妊婦におすすめの運動方法とは

妊婦が安心して取り組める運動方法について紹介します。

妊娠中に腹筋や背筋を鍛えるなど、適度な運動を取り入れることは、出産をスムーズに進行させ、産後の体型や体の回復を早めることができます。

また、腕の筋肉や背筋を鍛えておくと、赤ちゃんを抱くときに楽になるだけでなく、妊娠中から産後にかけての腰痛予防にも効果があります。

そして、出産やその後の子育てに備えて、十分な体力がつき、ストレス解消にもなります。

おすすめの運動方法

ヨガ特有の呼吸によって、リラックスしながら体の筋肉を鍛え、心身ともに出産にむけて準備を整えることができるのが、マタニティーヨガです。ストレス解消にもなり、ウォーキングとともに、妊婦に人気が高い運動のひとつです。

また、バーベルよりも軽めのダンベルを取り入れたり、フィットネスマシーンを使用して体を鍛えるのもよいでしょう。妊娠中においても、軽いダンベルを使ったウェイトトレーニングは可能です。

フィットネスマシーンを利用する場合は、スピードを上げ過ぎたり、体への負荷をかけ過ぎたりしないように調節し、転落に注意してください。

そして、ジョギングやウォーキングなどの有酸素運動も最適です。その場合は、正しい靴を選び、胸をしっかりと支えるジョギングブラを着用し、(傾斜がきつかったり、足元が悪くて転倒の危険がある場所は避けて)なるべく平たんな道で行いましょう。
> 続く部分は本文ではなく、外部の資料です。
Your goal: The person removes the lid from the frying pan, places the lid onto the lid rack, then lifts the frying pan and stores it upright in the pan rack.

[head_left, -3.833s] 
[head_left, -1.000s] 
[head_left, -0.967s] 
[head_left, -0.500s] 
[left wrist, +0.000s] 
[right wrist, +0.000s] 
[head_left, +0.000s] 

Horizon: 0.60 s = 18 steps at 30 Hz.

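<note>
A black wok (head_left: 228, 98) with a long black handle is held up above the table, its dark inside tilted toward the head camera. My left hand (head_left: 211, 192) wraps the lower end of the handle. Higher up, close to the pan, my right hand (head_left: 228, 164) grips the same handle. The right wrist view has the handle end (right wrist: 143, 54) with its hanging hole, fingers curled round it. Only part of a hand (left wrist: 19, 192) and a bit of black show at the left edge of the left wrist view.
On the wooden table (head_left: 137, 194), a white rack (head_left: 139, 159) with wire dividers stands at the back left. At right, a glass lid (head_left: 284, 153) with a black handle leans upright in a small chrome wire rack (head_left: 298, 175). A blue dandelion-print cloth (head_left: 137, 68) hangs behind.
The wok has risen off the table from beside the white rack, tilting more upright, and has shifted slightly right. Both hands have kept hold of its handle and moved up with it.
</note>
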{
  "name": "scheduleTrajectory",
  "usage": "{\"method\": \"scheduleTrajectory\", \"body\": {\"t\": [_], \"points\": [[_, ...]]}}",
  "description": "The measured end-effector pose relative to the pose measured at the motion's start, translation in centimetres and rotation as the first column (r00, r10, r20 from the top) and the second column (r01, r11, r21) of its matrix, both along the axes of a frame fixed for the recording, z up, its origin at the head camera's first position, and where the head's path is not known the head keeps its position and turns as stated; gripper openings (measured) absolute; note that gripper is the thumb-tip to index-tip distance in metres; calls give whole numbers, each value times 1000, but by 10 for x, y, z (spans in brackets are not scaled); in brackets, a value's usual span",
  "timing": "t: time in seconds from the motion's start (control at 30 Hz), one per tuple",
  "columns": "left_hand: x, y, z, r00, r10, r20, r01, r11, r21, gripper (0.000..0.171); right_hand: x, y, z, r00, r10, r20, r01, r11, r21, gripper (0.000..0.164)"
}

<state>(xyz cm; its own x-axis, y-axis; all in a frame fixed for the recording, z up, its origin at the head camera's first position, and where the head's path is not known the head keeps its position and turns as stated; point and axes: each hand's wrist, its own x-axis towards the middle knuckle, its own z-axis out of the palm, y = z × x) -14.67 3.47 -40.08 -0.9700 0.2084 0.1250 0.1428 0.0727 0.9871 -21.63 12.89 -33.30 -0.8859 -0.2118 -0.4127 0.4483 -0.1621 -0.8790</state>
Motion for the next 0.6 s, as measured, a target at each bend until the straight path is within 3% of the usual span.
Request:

数ある運動の中でも、アクアビクスや水中ウォーキングなど、水中で行うエクササイズは、体重を支える負荷が少なくなるので特におすすめです。

妊娠中の運動に関するアドバイス

何からはじめてよいか分からない人は、教室(プレママスクールやマタニティクラス)に参加して、専門家のアドバイスを受けながら行うのもよいでしょう。妊婦自身の体調を考えて、ライフスタイルに上手に取り入れましょう。

運動中は、呼吸を意識して行い、ゆっくりと十分な酸素を体に送ります。

運動前後の5分間は必ずストレッチによって、体をウォーミングアップ(またはクールダウン)させ、水分補給をしっかりと行います。

妊娠中の運動は、体温調節や心拍数の管理が大切です。運動の内容や妊娠週数によっては、体の状況を考えて医師と連携をとって行いましょう。